米エルサレム首都認定 EU「エルサレムを双方の首都に」 カルテット+中東各国などの枠組み提案

 【ベルリン=宮下日出男、ストックホルム=岡部伸、パリ=三井美奈】トランプ米大統領がイスラエルの首都にエルサレムを認定したことを受け、欧州連合(EU)のモゲリーニ外交安全保障上級代表は7日、「紛争の唯一の現実的な解決策はイスラエルとパレスチナの2国家共存であり、エルサレムを双方の首都とすることだ」と強調した。

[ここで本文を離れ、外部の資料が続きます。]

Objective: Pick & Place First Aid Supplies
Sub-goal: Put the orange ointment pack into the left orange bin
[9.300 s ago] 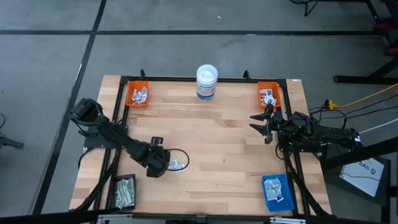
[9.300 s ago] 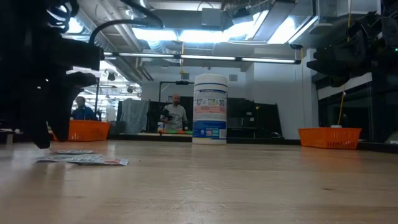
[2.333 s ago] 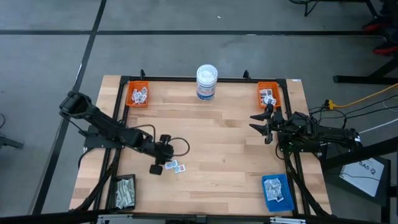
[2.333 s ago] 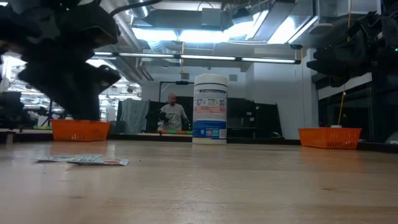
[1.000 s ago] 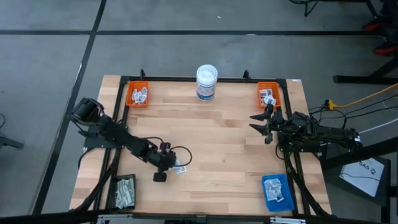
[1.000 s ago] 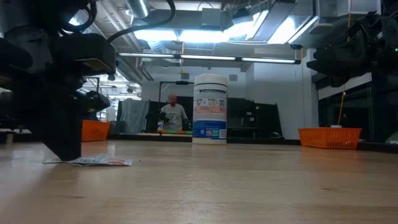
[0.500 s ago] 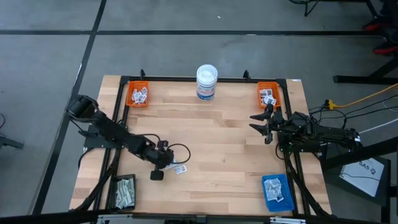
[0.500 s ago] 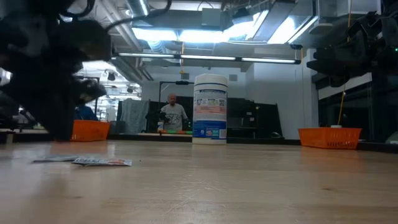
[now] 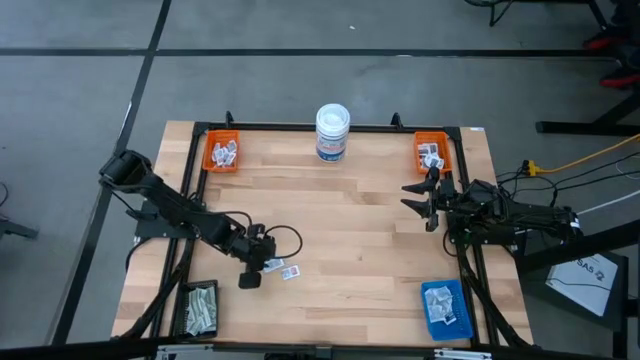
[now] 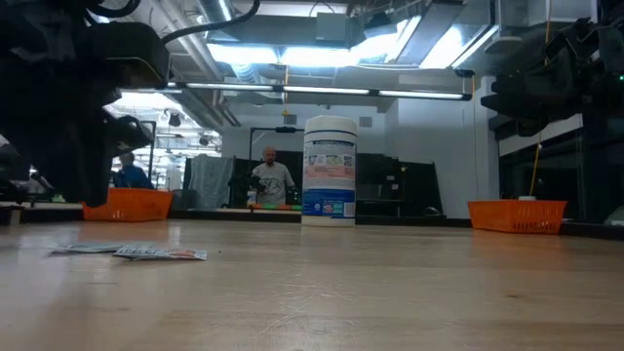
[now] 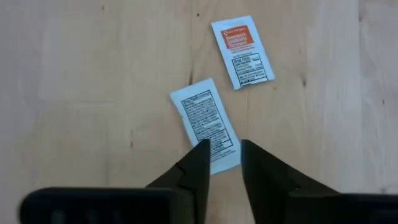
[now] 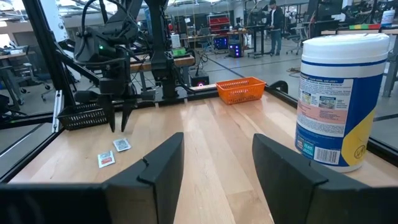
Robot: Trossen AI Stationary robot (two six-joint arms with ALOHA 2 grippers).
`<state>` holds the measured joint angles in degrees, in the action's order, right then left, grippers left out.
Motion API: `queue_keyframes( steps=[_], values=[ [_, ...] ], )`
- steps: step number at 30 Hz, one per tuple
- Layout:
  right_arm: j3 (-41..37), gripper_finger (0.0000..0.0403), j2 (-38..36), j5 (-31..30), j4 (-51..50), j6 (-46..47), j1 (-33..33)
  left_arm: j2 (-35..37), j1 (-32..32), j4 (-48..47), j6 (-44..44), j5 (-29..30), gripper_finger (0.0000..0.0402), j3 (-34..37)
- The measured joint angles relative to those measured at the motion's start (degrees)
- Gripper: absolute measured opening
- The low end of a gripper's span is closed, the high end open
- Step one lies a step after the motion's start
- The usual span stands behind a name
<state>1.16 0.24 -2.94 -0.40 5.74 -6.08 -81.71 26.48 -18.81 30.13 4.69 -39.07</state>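
Near the table's (image 9: 350, 215) front left, the left gripper (image 11: 220, 158) hovers over two loose packets (image 11: 206, 124), fingers slightly apart, holding nothing. More packets fill the black tray (image 9: 181, 310) and blue tray (image 9: 428, 313) at the front corners. Farther back, the right gripper (image 9: 417, 200) waits open near the right edge.

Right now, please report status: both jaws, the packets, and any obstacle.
Left gripper above table, jaws apart, empty. Right gripper parked at right edge, open. Two small white paper packets flat on wood, ungrasped. Nothing in the way.
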Motion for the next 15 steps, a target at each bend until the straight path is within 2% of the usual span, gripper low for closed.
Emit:
queue_keyframes(
  steps=[9, 15],
  values=[
    [0.0, 0.0191, 0.0, 0.0, 0.0, 0.0, 0.0, -3.7, 0.1, 0.6, 2.3, -0.1, 0.0178, -0.1],
    [0.0, 0.0191, 0.0, 0.0, 0.0, 0.0, 0.0, -7.1, -0.3, 0.6, 5.3, 1.4, 0.0208, -0.4]
  ],
)
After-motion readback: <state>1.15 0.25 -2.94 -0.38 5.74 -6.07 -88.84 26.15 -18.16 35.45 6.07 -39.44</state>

 モゲリーニ氏は「当事者と地域や国際的なパートナーに一段と関与する」と述べ、「中東和平カルテット」と呼ばれる米露とEU、国連の4者にエジプトやヨルダン、サウジアラビアなどの関係国を加えた枠組みで、パレスチナ和平に向けた外交努力を強化したい考えを表明。11日にはEUとしてイスラエルのネタニヤフ首相とブリュッセルで協議するとした。モゲリーニ氏は6日、パレスチナ自治政府のアッバス議長とも電話会談した。

 トランプ氏の今回の決定に対し、欧州諸国からは批判や懸念が噴出している。

 メイ英首相は6日、「米国の決定に賛成できない」との声明を発表。英首相官邸によると、メイ氏は、今回の決定は「地域平和という観点からは役立たない」と述べた。

 また、マクロン仏大統領は同日、「残念な決定だ。フランスは認めない」と批判し、トランプ氏の決定は「国際法や国連安全保障理事会決議に反する」指摘した。

 メルケル独首相も同日、「独政府はこの振る舞いを支持しない」と報道官のツイッターを通じ強調した。